Woman in the Garden (French: Femme au jardin) (or Jeanne-Marguerite Lecadre in the Garden) is a painting begun in 1866 by Claude Monet when he was a young man of 26. The work was executed en plein air in oil on canvas with a relatively large size of 82 by 101 cm. and currently belongs in the collection of the Hermitage Museum in St Petersburg, Russia.

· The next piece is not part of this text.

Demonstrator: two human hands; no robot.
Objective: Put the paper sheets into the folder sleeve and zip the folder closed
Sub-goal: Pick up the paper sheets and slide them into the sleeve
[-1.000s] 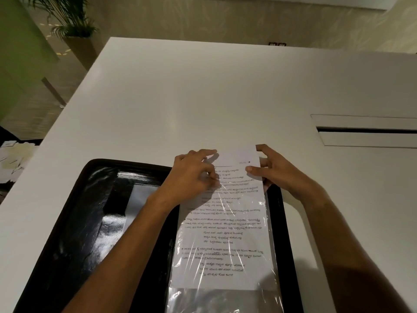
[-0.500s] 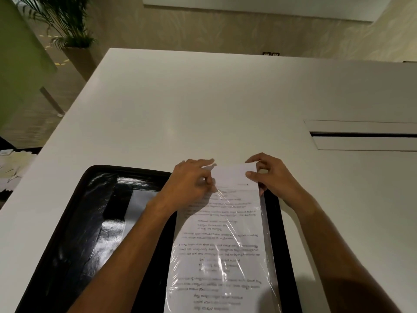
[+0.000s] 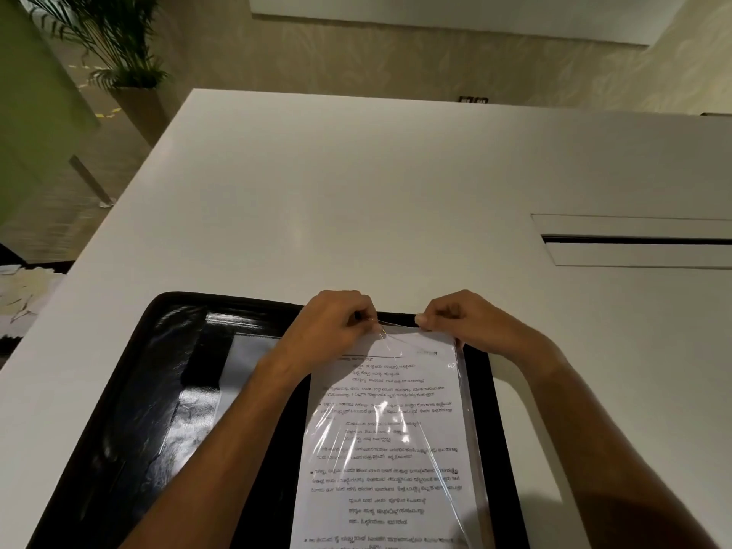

The woman in the painting is Jeanne-Marguerite Lecadre, the young wife of his well-to-do cousin Paul-Eugene Lecadre. The Lecadres lived at Le Havre and had a country house, Le Coteau, in nearby Sainte-Adresse, in the garden of which the painting was made during a short visit. X-ray analysis has revealed that it was actually painted over a previous picture.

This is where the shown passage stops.